In wounds less than 5 cm2, the proportion of complete closures was 66.0% versus 50.0% for esmolol compared with standard of care alone, while in wounds over 5 cm2, these proportions were 47.6% versus 26.9%.

Subanalyses also showed that esmolol was substantially better in patients with BMI > 25 kg/m2, ulcer duration over 12 weeks, and A1c > 8%.

Also, a subanalysis stratified by “real-life” situations favored esmolol, showing a 50.9% difference in the proportion of patients with diabetic foot ulcer healing in those with a history of hypertension and a 31.8% difference favoring esmolol in those with an abnormal electrocardiogram.

Overall, the proportions of patients who had an adverse event were 13.2%, 18.4%, and 37.5% in the esmolol plus standard of care, standard of care alone, and vehicle plus standard of care groups, respectively, and the vast majority were unrelated to study drug. There were no serious adverse events in the esmolol plus standard of care group.

A Class Effect of Beta Blockers?

The proposed mechanism of action of esmolol relates to a sequence of reducing inflammation (via vasodilation, fibroblast migration, and cytokine reduction); proliferation by beta-blockade (improves keratinocyte migration and epithelialization); and remodeling (increases collagen turnover).
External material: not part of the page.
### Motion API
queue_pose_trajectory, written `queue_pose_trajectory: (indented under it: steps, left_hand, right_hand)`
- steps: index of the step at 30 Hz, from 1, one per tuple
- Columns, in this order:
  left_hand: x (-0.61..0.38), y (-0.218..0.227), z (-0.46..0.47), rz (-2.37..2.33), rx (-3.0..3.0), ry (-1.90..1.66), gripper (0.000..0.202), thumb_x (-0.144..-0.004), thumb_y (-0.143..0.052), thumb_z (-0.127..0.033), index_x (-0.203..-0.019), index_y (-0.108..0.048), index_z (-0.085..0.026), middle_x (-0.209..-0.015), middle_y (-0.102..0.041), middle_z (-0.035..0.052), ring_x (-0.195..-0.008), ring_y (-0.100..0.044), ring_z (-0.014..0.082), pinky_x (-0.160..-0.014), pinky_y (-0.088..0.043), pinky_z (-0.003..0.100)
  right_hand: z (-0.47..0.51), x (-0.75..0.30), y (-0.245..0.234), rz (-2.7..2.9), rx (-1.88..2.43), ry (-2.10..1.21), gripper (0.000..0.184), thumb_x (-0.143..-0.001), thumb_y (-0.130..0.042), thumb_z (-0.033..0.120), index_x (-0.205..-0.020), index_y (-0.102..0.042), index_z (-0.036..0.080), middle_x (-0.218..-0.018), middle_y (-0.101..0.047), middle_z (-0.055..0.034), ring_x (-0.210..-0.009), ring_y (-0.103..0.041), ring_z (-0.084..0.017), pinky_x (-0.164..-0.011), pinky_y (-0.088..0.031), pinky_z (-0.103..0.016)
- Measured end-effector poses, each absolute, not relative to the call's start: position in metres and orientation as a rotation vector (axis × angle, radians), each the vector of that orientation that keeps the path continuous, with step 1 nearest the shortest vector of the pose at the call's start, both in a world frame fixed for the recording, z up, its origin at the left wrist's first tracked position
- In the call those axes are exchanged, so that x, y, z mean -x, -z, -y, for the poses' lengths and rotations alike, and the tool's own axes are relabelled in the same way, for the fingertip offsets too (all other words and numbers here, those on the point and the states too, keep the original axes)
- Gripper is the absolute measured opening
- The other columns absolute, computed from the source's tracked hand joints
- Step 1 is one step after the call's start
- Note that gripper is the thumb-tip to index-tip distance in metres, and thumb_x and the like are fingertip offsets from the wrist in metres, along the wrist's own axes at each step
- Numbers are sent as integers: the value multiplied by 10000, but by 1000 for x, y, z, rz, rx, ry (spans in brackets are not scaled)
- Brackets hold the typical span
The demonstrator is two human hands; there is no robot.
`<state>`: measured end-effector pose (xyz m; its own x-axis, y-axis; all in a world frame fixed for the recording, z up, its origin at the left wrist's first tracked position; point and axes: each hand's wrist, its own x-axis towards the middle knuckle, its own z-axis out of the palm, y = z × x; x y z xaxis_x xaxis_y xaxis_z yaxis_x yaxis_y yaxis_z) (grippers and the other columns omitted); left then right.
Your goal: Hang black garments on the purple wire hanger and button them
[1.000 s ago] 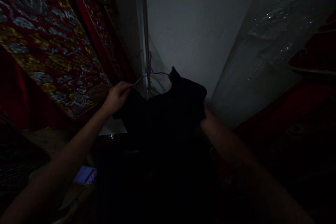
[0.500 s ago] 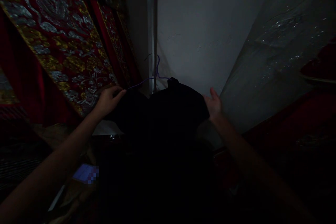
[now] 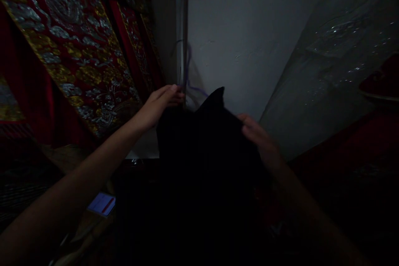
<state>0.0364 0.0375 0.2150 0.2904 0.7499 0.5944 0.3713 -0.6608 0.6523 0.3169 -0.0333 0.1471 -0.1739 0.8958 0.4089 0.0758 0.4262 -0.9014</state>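
Observation:
A black garment [image 3: 202, 141] hangs on a thin purple wire hanger [image 3: 190, 79] in front of me, in dim light. My left hand [image 3: 160, 106] reaches to the garment's upper left shoulder, fingers extended and pressed together at the hanger wire beside a metal pole [image 3: 183, 29]. My right hand [image 3: 258, 137] rests on the garment's right shoulder, fingers curled over the dark cloth; it is slightly blurred.
Red garments with gold and silver embroidery [image 3: 71, 45] hang at the left. A sequinned pale garment in clear plastic [image 3: 327, 62] hangs at the right, with dark red fabric [image 3: 358, 141] below. A white wall [image 3: 237, 29] is behind. A small lit screen [image 3: 102, 203] lies low left.
My left hand moved right and up along the hanger toward the pole. The garment's left shoulder bunched inward. My right hand shifted from an open palm beside the cloth onto its right shoulder.

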Motion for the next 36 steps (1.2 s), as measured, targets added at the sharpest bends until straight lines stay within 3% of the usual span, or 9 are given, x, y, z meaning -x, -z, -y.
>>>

Asked by an audience member if the observations were a class effect and systemic effect of beta-blockers, Rastogi said he could not say for sure that it was a class effect, but they deliberately used a beta-1 adrenergic receptor antagonist.

“It may not be a systemic effect because we have some patients who use beta-blockers systemically and they still have diabetic foot ulcers,” he said.

Rastogi and Dhatariya have reported no relevant financial relationships.

EASD Annual Meeting 2022. Presented September 20, 2022. Abstract 22.